Especially at an open-air rink near a Christmas market in Bryant Park, snow flurries in the air as if summoned for the season. 

“Do we have a weather witch around, do you think?” Eliot murmurs in Quentin’s ear, and Quentin laughs as they go round the curve. Eliot, he found out last year when they were both steady on their feet again, is also good at ice skating, and they match their paces here as easily as when walking, even managing to usually hold hands.

“Nah, I think it’s just holiday luck.” But there is something in the air. Magic is like that sometimes now, a little wilder than it used to be. Alice says that it’s because magic came back up the day Kady shot Everett, and because he’d taken magic from multiple worlds, it all came back mixed together. Some days even now, magic feels more otherworldly than usual, and that’s why. There _is_ an extra bite to the air that isn’t December chill, and one look at Eliot tells Quentin he feels it too. 

“I like it when it’s like this,” Eliot says, speeding up a little. “Don’t you?” 

“Most of the time. Except when it leads to weird accidents, like that time I ended up with a student turning me into a cat.” 

“Oh, but you were a very cute cat,” Eliot teases. “Granted, Chaya was furious at having to share her territory, so it’s a good thing it wore off after twenty-four hours.” 

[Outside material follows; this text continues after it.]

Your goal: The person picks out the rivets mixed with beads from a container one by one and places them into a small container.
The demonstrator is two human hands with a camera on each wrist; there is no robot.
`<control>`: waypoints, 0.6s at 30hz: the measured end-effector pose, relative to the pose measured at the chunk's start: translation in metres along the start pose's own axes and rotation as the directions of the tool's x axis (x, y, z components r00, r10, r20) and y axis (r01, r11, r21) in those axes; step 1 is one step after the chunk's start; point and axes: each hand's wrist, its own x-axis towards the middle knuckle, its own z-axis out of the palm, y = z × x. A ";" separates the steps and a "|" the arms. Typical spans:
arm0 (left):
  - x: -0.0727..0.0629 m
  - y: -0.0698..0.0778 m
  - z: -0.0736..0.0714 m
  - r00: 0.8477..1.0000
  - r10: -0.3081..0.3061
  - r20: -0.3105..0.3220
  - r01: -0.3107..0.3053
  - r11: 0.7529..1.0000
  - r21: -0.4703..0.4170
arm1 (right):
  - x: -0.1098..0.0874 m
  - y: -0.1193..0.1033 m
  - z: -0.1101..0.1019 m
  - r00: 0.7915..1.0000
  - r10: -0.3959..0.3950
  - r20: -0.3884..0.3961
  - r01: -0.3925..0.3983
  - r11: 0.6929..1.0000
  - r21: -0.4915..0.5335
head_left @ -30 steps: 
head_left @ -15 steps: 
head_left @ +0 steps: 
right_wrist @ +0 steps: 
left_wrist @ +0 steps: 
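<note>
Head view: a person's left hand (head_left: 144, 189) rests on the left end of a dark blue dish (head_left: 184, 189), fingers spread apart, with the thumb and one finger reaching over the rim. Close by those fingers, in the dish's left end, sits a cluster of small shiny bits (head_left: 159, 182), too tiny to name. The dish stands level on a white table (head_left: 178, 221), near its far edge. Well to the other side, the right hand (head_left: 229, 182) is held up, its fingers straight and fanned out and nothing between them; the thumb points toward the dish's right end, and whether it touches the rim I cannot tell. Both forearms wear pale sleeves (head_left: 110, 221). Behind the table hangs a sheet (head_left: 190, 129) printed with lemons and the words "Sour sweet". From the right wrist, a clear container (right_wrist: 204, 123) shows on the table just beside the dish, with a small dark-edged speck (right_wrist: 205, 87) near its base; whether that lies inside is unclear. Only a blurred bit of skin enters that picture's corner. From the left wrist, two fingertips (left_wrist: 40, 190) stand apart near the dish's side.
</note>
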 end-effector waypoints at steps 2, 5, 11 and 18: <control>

“I’m glad _someone_ was amused, Eliot. You know I do still have pictures of the neon orange hair incident, I could show those to Margo next time I see her.” 

“You wouldn’t dare!” 

“Oh, wouldn’t I,” Quentin says, smiling innocently when Eliot looks at him with narrowed eyes. He wouldn’t, probably, but that’s only because Eliot absolutely has equally devastating blackmail material on him. One secret to a happy relationship in the 21st century? Or at least between a pair of dramatic magicians with equally dramatic friends. 

It works, regardless, so Quentin has learned not to poke at it too much. That’s why there’s a ring in his drawing kit, isn’t there?

  
  


<><><>

  
  


If it were up to Eliot, he’d veto Carla and Molly’s Christmas party, two days before the holiday itself. Quentin is always tense as hell for days before, gearing up for an evening in the same room as his mother. Chaya, who has a sixth sense for when one of them is upset, is basically glued to Quentin’s side even as they get ready. Only a charm against cat hair saves Quentin’s black dress pants, which is good because his mother would nag about it. 

Eliot comes up behind him, resting his chin on Quentin’s head and wrapping his arms around his waist, studying them both in the mirror. “We really could just stay home. You hate it, I hate it, and one of these years I really am going to cast a silencing spell on your mother or hex your stepmother’s eyebrows off, which would leave us with _so_ much explaining to do.”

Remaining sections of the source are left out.